• [EXERCISE BRIEF]
Copy exactly, please, the lines of the data from its start through the line containing "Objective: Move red".

• [SUPPLIED MATERIAL]
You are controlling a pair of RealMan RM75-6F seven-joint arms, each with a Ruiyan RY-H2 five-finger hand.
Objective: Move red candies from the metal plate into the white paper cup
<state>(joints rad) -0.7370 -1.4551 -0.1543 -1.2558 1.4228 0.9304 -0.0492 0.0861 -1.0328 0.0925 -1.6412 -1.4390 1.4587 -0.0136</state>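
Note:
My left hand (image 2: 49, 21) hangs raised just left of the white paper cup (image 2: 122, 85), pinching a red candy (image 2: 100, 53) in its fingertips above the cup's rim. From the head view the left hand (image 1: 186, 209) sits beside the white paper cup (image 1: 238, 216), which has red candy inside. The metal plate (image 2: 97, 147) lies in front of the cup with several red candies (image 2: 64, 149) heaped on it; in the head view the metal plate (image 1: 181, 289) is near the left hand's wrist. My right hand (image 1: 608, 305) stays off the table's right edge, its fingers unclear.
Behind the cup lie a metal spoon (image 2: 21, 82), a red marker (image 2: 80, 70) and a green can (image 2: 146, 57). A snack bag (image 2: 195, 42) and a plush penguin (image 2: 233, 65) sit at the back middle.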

• [ANSWER SPACE]
You are controlling a pair of RealMan RM75-6F seven-joint arms, each with a Ruiyan RY-H2 five-finger hand.
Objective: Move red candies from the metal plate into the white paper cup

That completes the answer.